James Francis (Frank) Hurley
AAE position: Photographer
In their own words
The life and soul of our party, he exhaled humour at every pore, possessing a large fund of inoffensive wit and a weakness for practical joking from which no one of us, his seventeen companions, wholly succeeded in escaping.
– From diary of Archibald McLean, 1 March 1912
James Francis (Frank) Hurley, born in Sydney in 1885, took to the new photographic technology from a young age. When he was 20 he and a colleague started a postcard business which brought him a reputation for technical excellence and taking risks to get the spectacular shot. In 1910 he staged a public exhibition of his work.

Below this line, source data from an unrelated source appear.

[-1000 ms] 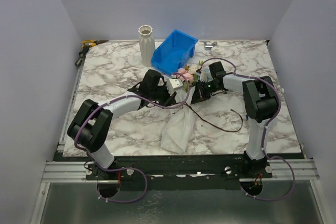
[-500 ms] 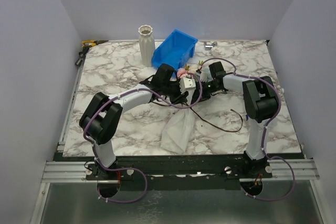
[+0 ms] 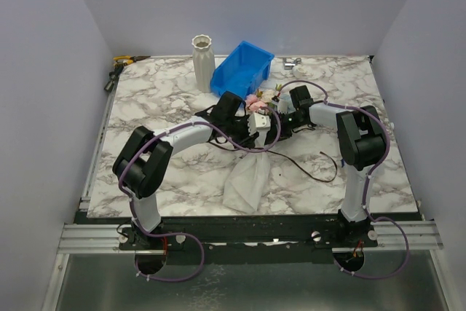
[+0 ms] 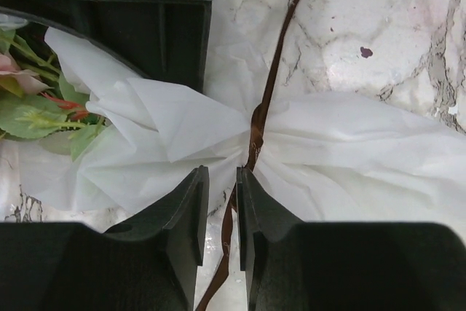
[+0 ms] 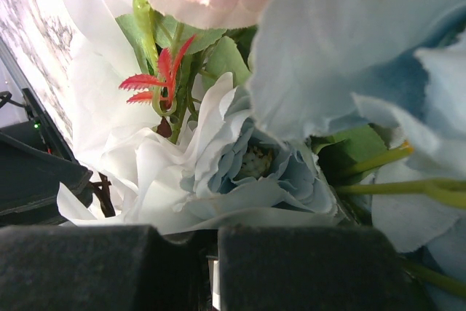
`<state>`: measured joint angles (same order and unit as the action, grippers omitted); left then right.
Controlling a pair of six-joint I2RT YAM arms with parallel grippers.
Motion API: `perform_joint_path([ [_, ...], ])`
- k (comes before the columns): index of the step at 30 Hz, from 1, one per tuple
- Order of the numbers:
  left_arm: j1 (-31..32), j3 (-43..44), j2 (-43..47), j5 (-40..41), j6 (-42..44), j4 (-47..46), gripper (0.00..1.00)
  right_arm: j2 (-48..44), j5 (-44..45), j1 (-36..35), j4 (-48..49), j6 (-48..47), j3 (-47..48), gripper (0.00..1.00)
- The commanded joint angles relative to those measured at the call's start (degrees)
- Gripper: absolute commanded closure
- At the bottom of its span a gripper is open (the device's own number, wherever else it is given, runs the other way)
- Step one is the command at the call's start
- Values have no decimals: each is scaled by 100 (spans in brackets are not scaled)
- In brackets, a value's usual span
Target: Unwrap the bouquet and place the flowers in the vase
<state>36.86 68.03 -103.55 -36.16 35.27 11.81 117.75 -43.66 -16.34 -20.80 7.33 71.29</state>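
At mid-tabletop, apart from the vase, the bouquet lies wrapped, left pincer slightly parted astride the brown ribbon cinching it, right pincer clenched at the flowers; untying is in hand, so next nip that ribbon and pull

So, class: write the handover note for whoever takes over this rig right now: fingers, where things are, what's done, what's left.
Left gripper: fingers slightly apart, straddling the brown ribbon at the wrap's waist.
Right gripper: fingers shut at the flower end of the bouquet, apparently pinching it.
It lies between the arms, wrapped and tied; vase upright at the back beside the blue bin.
Done: nothing unwrapped. Left: untie, unwrap, put flowers in vase.
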Motion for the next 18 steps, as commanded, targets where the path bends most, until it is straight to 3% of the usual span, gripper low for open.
perform_joint_path([
  [1, -14, -41, 15, -9, 240, 351, 73, 582, 1250, -45, -179, -335, -300, 100],
  [8, -65, -182, 123, -46, 309, 469, 70, 571, 1263, -44, -175, -332, -306, 100],
  [13, -98, -265, 149, -49, 357, 606, 82, 547, 1272, -39, -167, -338, -325, 100],
  [18, -166, -378, 282, -97, 358, 659, 76, 538, 1272, -42, -168, -355, -326, 99],
])
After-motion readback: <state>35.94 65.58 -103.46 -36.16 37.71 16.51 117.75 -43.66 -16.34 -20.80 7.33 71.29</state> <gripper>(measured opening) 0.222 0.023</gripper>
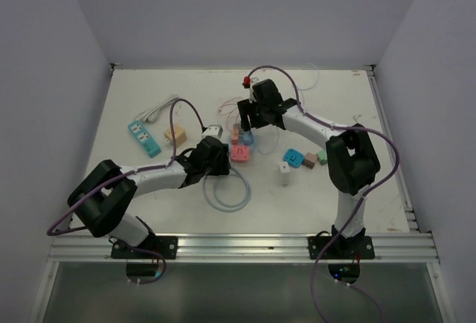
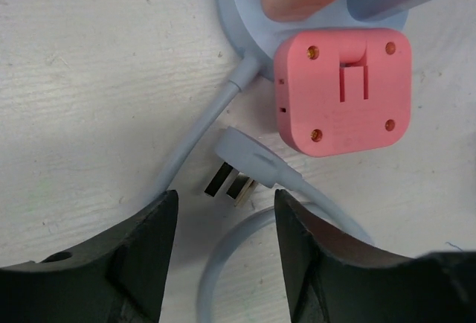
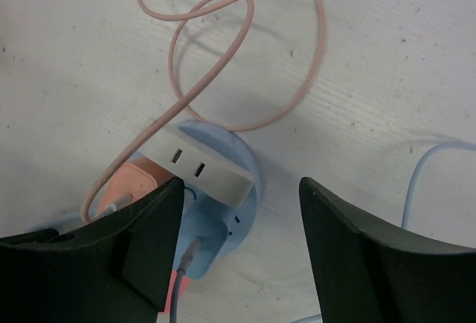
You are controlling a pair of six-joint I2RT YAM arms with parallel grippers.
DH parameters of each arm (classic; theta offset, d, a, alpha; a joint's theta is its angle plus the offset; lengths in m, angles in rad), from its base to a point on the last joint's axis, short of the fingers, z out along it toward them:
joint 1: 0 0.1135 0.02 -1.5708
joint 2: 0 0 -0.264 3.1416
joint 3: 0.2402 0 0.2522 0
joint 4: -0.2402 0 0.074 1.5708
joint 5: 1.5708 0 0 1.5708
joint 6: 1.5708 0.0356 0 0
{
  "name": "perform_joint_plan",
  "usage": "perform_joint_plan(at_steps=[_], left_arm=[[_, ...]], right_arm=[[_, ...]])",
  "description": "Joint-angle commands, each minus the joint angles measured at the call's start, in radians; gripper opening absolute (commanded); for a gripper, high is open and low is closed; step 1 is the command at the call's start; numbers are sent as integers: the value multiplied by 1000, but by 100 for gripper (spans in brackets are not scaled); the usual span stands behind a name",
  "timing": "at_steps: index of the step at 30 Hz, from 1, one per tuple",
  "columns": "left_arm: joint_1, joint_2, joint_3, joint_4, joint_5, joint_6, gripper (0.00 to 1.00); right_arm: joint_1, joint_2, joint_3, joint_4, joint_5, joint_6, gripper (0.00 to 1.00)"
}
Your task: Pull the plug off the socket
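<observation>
A round light-blue socket hub (image 1: 244, 138) lies mid-table with a white USB charger (image 3: 199, 168), an orange plug (image 3: 132, 180) and a blue plug (image 3: 207, 242) seated in it. My right gripper (image 3: 242, 211) is open and hangs just above the hub, its left finger over the orange plug and nothing held. It shows in the top view (image 1: 250, 123). My left gripper (image 2: 225, 215) is open and empty just near of the hub's own loose grey cable plug (image 2: 242, 161). A pink block (image 2: 343, 91) lies against the hub (image 2: 242, 3).
A pink cable (image 3: 223, 48) loops beyond the hub. A coil of pale cable (image 1: 228, 189) lies near the left gripper (image 1: 221, 157). A teal power strip (image 1: 143, 137), a tan cube (image 1: 175, 135), a white cube (image 1: 213, 131) and small adapters (image 1: 294, 158) lie around.
</observation>
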Motion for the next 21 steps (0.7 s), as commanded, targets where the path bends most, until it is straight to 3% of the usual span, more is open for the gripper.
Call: perform_joint_plan(at_steps=[1,7,21], left_arm=[[12,38,15,21,-12,25,57],[18,49,15,11,-11,22,50],[33,49,7,11,2,19,49]], right_arm=[[-21,6,62,30,19,-3,66],[-47,34,86,35,5,31,65],[-61,167,146,1,13,43,63]])
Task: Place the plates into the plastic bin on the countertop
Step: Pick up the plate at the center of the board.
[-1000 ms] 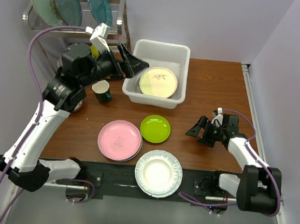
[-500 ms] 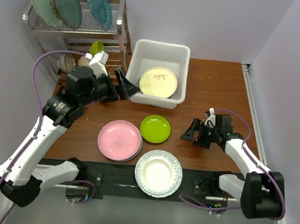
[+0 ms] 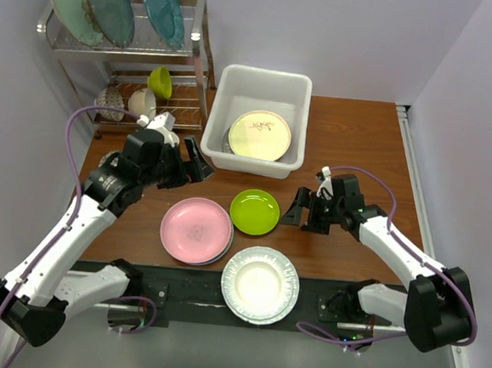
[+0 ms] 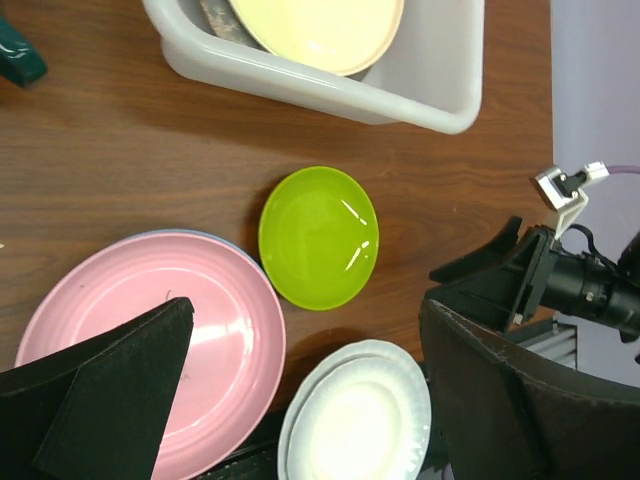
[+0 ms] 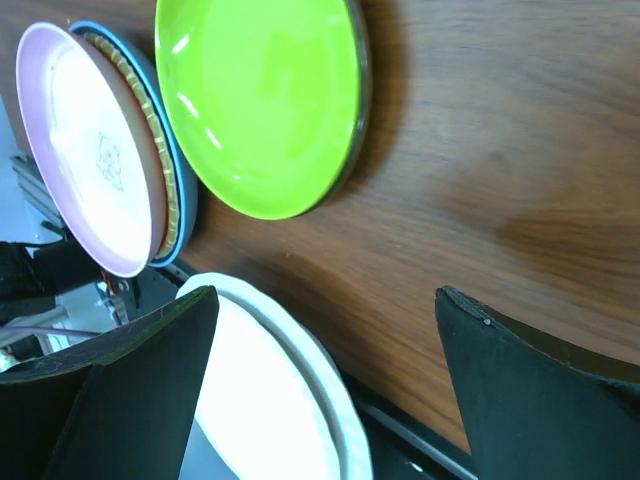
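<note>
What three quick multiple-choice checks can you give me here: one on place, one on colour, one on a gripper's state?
1. Where does the lime green plate lie?
A. on the countertop, between the plastic bin and the white fluted plate
B. inside the plastic bin
C. half off the countertop's near edge

2. What colour is the top plate in the plastic bin?
A. pink
B. blue
C. cream

3. How is the right gripper?
A. shut on the lime green plate
B. open, holding nothing
C. shut on the white fluted plate

Answers:
1 A: it sits flat on bare wood just in front of the bin.
2 C: the cream plate lies uppermost there.
3 B: its fingers stand wide apart in the right wrist view, gripping nothing.
</note>
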Robot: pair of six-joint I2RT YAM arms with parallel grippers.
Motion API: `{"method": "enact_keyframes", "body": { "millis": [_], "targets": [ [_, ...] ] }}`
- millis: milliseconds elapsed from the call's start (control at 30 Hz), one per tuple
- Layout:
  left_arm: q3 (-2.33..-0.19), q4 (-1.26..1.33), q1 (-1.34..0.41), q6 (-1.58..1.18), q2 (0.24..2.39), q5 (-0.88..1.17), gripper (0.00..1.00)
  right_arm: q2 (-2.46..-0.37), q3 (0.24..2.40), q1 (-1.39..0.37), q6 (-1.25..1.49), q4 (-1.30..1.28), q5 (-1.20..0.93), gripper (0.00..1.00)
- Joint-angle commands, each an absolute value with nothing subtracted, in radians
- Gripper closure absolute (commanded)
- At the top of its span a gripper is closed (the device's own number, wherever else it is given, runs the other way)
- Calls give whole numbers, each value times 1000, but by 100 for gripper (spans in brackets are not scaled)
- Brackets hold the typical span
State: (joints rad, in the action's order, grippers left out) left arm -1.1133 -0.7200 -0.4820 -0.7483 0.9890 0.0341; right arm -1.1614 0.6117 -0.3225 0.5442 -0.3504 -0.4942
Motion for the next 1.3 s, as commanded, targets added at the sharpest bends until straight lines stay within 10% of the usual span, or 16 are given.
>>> {"method": "enact_keyframes", "body": {
  "millis": [0, 833, 1267],
  "targets": [
    [-1062, -733, -439, -733, 976, 18, 2, -1198, 681, -402, 598, -321, -445, 8],
    [-654, -687, -184, -698, 980, 144, 25, -1459, 962, -722, 701, -278, -407, 13],
    [-684, -735, -175, -660, 943, 106, 25, -1632, 1109, -839, 700, -351, -335, 38]
  ]
}}
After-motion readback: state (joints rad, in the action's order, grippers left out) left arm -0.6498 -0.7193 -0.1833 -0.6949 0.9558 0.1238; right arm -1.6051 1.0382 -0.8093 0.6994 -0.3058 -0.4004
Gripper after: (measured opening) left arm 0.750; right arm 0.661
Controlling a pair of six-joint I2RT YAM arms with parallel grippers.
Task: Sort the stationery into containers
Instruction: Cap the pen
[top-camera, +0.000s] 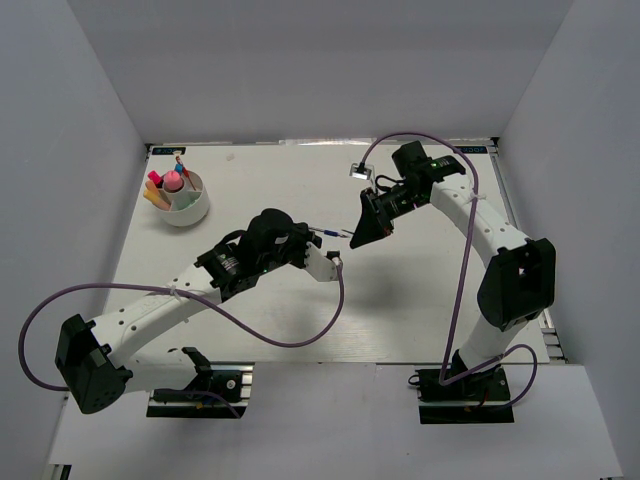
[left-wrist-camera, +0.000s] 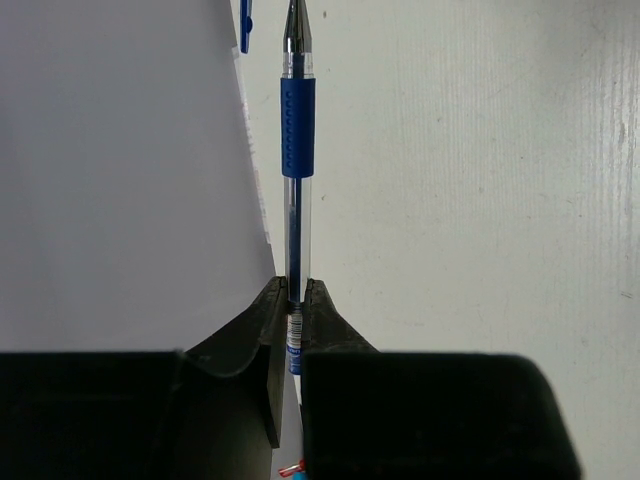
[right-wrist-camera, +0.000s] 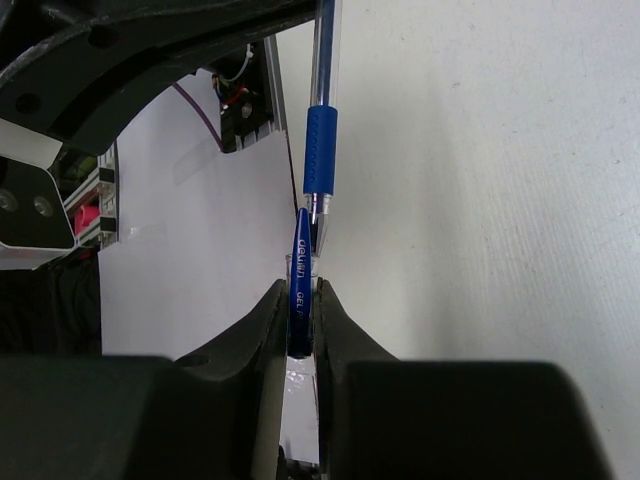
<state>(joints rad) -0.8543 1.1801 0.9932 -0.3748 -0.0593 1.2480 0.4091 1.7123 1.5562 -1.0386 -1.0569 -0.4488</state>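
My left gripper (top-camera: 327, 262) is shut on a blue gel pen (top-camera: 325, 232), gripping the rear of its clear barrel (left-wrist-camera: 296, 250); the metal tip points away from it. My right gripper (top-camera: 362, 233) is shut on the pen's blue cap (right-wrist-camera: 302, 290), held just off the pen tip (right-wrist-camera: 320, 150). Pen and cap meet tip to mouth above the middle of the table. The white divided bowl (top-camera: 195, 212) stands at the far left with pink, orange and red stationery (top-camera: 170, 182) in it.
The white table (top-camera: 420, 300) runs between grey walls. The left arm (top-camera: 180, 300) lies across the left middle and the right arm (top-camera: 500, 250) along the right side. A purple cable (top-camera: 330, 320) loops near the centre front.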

Hurley leaped at the chance to travel to Antarctica with Mawson, promoting himself with an enthusiasm not shared by his mother, who tried to persuade Mawson to reject him on health grounds. Travelling south on Aurora, Hurley’s shipmates were often astonished to see him high up in the rigging, or out on the bowsprit, seeking always the most startling and original perspective.
He never tired of photographing the many forms and moods of the Antarctic landscape. At Cape Denison and on the Antarctic plateau he obtained high-quality photographic and cinematographic records of the AAE’s many activities, including the arduous Southern Sledging Party’s journey deep into Antarctica to locate the South Magnetic Pole. His image of the figures of Whetter and Close desperately battling the hurricane-force winds of Cape Denison has become an Antarctic classic.
The AAE made Hurley an international figure as a photographer. But the adventure that was to cement his place in photographic history for all time began in 1914, when he joined Shackleton’s Imperial Trans-Antarctic Expedition.
When the expedition’s ship, Endurance, was trapped and squeezed by ice, Hurley assiduously recorded the men’s daily lives, and captured some of the most memorable Antarctic images of all time – notably the final moments of the doomed ship before it sank from sight. To save these images, he even dived into his water-filled darkroom as the ship was sinking to rescue his negatives, and forcefully argued with Shackleton to retain a representative sample of them when weight considerations demanded they all be jettisoned. His film of the expedition, In The Grip of The Polar Pack Ice, was an outstanding financial success.
In 1917, the Australian Imperial Force took Captain Frank Hurley into its ranks as Australia’s second official First World War photographer. He went about recording battles and military life in Flanders and Palestine, arguing with his colleague, war historian C.E.W. Bean, that composite images made from several negatives were justified in getting across the real story about war.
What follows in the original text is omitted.